Nawet jeśli anulowanie nie powiedzie się w ciągu 10 minut, a anulowanie polecenia zgłosi niepowodzenie, zmaterializowany widok prawdopodobnie anuluje się w dalszej części procesu tworzenia. Polecenie .show operations wskazuje, czy operacja została anulowana.

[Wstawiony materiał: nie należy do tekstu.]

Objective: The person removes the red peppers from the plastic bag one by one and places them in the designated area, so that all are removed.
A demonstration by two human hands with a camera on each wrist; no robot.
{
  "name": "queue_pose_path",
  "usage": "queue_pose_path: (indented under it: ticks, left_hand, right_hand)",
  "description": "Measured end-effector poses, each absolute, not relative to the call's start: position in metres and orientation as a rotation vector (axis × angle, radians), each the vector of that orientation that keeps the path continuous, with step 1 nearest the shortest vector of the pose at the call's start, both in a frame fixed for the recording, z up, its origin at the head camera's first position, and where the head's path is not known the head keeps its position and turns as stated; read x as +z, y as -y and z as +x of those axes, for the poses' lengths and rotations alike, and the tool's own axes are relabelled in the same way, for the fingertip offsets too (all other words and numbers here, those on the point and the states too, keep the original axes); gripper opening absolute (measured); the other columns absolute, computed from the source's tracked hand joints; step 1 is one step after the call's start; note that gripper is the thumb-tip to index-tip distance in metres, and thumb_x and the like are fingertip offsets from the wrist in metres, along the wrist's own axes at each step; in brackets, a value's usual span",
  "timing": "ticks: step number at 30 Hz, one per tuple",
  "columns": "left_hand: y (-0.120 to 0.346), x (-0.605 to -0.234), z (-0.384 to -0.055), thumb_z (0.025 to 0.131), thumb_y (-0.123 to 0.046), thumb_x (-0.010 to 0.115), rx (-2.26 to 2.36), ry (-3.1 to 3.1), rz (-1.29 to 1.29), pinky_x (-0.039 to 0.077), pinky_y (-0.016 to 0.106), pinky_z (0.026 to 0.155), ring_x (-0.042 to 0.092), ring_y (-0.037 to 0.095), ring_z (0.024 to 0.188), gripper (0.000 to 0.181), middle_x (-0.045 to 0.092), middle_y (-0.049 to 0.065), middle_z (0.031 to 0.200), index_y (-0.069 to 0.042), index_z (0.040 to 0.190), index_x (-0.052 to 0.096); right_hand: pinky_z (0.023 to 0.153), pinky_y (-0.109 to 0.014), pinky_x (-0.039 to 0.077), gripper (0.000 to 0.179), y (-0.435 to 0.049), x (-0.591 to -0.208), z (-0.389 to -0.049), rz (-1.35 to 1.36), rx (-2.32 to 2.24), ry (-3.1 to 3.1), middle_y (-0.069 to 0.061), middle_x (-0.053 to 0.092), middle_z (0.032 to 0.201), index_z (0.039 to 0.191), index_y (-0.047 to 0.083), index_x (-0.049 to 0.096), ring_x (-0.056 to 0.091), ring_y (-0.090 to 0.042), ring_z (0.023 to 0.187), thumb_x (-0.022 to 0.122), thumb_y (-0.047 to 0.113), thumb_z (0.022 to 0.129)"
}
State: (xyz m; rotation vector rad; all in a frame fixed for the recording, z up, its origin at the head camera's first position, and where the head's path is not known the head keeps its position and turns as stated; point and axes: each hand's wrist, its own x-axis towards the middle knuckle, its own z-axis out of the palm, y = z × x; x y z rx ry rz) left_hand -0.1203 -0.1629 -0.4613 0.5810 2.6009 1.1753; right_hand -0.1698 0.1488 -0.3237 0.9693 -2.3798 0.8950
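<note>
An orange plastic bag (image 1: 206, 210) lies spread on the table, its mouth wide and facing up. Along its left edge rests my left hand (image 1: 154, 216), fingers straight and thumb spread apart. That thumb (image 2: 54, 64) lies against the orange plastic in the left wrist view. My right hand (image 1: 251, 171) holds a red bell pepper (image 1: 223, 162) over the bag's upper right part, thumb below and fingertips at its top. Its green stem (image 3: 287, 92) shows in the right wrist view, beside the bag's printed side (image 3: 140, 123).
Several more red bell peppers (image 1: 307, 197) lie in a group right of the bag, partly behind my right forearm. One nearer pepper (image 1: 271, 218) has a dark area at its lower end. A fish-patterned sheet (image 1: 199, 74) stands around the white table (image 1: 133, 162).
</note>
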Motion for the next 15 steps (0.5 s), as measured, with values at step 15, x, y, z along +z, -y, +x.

Jeśli operacja nie jest już w toku po wydaniu .cancel operation polecenia, polecenie zgłosi błąd informujący o tym.

Składnia

.cancel operationoperationId

Dowiedz się więcej o konwencjach składniowych.

Parametry

Nazwa Typ Wymagane Opis
operationId guid ✔️ Identyfikator operacji zwrócony z .create async materialized-view polecenia .

Dane wyjściowe

Nazwa Typ Opis
Identyfikator operacji guid Identyfikator .create materialized-view operacji polecenia.
Operacja string Typ operacji.
Rozpoczęto datetime Godzina rozpoczęcia operacji tworzenia.
CancellationState string Jeden z: Canceled successfully (tworzenie zostało anulowane), Cancellation failed (poczekaj na przekroczenie limitu czasu anulowania), (tworzenie widoku nie jest już uruchomione, Unknown ale nie zostało anulowane przez tę operację).
ReasonPhrase string Przyczyna niepowodzenia anulowania.

Przykłady

.cancel operation c4b29441-4873-4e36-8310-c631c35c916e
Identyfikator operacji Operacja Rozpoczęto CancellationState ReasonPhrase
c4b29441-4873-4e36-8310-c631c35c916e MaterializedViewCreateOrAlter 2020-05-08 19:45:03.9184142 Canceled successfully

Jeśli anulowanie nie zostało zakończone w ciągu 10 minut, CancellationState oznacza to niepowodzenie. Następnie można anulować tworzenie.